[Exercise description] Please repeat the lines below, exactly and only, from the one that holds "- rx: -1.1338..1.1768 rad" through the one that holds "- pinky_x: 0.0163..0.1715".

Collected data

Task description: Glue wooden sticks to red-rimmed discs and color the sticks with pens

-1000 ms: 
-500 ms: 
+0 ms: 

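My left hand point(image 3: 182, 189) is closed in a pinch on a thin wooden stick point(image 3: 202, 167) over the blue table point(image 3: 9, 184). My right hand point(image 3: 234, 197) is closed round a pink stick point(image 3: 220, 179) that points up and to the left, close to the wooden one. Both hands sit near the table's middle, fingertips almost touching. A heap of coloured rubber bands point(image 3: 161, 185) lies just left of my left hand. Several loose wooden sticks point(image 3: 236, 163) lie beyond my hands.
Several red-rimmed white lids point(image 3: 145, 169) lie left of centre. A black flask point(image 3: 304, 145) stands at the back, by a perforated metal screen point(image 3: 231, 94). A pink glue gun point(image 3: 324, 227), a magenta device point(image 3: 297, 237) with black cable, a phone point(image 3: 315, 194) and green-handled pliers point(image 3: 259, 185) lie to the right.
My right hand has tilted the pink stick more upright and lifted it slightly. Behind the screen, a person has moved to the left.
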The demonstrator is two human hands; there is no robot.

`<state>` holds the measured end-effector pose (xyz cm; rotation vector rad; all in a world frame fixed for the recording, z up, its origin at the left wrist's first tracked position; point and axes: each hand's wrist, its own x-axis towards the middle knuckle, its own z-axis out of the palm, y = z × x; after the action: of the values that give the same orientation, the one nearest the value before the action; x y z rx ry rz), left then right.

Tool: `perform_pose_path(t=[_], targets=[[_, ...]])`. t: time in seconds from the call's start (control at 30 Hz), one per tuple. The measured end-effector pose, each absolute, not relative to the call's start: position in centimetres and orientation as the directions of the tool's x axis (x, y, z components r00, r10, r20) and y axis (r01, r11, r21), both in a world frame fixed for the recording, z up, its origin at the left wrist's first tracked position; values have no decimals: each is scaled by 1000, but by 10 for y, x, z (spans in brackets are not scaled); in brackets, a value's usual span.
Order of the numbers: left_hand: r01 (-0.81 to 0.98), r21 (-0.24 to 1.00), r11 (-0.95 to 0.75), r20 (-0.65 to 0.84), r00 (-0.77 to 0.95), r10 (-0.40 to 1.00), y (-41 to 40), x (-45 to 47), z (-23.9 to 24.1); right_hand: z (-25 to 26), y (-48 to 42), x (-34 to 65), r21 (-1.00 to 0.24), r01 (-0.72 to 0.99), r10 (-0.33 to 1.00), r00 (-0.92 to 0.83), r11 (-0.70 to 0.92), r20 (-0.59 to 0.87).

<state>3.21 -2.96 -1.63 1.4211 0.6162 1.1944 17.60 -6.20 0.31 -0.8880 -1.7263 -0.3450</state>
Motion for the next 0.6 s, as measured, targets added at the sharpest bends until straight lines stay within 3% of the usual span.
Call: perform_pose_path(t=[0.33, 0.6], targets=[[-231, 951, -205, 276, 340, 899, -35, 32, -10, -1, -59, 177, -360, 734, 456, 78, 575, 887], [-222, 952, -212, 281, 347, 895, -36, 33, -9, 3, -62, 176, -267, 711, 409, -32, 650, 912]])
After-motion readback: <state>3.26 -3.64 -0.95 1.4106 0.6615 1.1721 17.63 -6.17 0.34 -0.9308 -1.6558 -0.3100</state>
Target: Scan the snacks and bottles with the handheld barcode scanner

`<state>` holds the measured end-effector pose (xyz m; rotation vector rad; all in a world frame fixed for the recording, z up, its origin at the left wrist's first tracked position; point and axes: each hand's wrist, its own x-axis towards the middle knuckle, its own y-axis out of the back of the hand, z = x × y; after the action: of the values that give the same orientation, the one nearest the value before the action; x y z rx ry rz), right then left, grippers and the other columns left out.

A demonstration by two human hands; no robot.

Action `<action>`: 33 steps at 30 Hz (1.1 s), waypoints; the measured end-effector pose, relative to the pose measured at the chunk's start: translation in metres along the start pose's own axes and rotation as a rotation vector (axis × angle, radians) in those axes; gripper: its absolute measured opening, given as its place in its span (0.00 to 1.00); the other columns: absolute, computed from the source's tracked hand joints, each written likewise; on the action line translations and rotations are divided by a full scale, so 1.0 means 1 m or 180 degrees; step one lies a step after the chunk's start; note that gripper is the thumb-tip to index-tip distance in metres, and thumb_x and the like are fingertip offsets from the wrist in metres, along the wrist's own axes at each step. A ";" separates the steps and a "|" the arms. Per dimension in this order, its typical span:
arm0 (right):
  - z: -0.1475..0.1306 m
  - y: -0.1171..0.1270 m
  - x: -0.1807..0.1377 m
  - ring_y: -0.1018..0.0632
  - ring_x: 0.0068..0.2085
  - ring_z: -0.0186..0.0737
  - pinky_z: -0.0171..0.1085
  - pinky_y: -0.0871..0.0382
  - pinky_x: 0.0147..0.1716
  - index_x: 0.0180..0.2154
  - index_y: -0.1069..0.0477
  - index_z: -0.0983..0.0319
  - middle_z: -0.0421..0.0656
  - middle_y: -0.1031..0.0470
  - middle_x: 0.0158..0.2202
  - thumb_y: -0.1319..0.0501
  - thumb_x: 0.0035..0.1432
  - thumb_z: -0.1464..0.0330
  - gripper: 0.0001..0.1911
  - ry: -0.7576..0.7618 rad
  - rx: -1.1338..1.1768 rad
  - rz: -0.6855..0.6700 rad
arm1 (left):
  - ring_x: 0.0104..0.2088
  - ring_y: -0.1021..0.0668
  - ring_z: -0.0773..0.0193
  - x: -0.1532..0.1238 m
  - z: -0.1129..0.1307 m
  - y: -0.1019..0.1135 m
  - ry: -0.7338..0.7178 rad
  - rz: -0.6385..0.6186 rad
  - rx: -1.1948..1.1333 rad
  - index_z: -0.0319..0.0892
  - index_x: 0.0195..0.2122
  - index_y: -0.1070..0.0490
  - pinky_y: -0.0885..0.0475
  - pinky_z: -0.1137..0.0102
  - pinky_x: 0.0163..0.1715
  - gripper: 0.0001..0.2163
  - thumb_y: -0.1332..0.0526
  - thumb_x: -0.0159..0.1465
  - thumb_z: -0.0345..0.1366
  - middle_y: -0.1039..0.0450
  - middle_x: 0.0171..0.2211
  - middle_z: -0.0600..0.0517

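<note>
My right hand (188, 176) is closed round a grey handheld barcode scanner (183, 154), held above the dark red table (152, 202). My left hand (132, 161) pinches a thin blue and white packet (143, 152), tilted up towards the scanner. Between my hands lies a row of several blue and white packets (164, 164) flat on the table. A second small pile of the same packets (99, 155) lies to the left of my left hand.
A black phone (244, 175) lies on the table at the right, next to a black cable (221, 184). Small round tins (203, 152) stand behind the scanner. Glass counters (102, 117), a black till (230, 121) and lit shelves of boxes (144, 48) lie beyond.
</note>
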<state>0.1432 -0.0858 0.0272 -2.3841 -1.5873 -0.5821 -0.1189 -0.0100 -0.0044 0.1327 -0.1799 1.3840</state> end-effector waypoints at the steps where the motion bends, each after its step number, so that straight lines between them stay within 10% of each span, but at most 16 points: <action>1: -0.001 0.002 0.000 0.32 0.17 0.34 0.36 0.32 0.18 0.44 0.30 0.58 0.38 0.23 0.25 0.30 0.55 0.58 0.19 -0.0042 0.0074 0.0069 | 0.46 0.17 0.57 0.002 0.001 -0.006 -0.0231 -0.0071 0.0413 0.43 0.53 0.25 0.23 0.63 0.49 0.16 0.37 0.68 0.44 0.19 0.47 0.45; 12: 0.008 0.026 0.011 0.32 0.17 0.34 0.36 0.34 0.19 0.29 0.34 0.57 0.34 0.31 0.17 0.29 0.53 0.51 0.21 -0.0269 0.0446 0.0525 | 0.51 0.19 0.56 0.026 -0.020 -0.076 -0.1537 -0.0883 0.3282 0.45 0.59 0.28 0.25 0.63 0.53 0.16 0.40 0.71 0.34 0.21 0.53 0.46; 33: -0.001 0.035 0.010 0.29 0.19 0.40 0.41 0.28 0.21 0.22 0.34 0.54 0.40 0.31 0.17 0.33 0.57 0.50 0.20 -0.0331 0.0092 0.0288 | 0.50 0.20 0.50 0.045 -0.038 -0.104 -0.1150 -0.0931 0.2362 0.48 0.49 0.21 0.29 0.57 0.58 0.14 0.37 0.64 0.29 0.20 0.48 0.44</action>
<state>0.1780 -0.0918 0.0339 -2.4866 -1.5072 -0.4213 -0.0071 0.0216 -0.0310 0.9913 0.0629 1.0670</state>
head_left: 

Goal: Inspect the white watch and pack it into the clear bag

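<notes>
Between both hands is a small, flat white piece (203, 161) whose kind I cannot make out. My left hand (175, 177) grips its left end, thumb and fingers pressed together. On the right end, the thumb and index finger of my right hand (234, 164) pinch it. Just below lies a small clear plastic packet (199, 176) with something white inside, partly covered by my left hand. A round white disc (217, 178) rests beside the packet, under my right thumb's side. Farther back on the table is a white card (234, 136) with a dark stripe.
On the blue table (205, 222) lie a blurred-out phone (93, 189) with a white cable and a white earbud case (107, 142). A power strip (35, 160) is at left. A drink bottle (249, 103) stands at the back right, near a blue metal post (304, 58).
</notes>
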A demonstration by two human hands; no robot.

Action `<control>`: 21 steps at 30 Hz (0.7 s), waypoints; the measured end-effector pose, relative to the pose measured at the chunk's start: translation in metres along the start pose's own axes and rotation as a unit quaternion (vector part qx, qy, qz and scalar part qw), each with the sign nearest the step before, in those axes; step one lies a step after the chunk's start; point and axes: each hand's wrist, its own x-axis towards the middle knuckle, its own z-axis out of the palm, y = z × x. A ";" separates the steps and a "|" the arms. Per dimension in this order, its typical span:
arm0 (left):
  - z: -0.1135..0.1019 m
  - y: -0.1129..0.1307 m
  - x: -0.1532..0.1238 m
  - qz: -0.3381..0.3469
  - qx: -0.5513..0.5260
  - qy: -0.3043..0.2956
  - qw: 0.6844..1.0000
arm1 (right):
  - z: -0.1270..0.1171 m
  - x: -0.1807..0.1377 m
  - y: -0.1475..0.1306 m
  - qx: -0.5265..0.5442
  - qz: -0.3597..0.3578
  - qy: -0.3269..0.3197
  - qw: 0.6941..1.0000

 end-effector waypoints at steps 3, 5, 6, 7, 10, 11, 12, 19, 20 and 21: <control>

[Written response]
  - rx: -1.1338..1.1768 rad
  - rz: -0.6855..0.6700 rad
arm1 (left):
  - ring_x: 0.0104..0.2088
  - ring_y: -0.1021..0.0668
  - ring_z: -0.0773..0.0193
  - x: -0.1532..0.1238 m
  - z: -0.1129..0.1307 m
  - y: -0.1019..0.1135 m
  - ry: -0.7338..0.7178 rad
  - rz: -0.6385..0.6186 rad
  - rx: -1.1948..1.1333 rad
  - index_z: -0.0319..0.0892
  - index_x: 0.0195..0.2122
  - index_y: -0.1070..0.0490
  - pinky_y: -0.0885..0.0475
  - pinky_z: -0.1137..0.0102
  - pinky_x: 0.0163..0.1715

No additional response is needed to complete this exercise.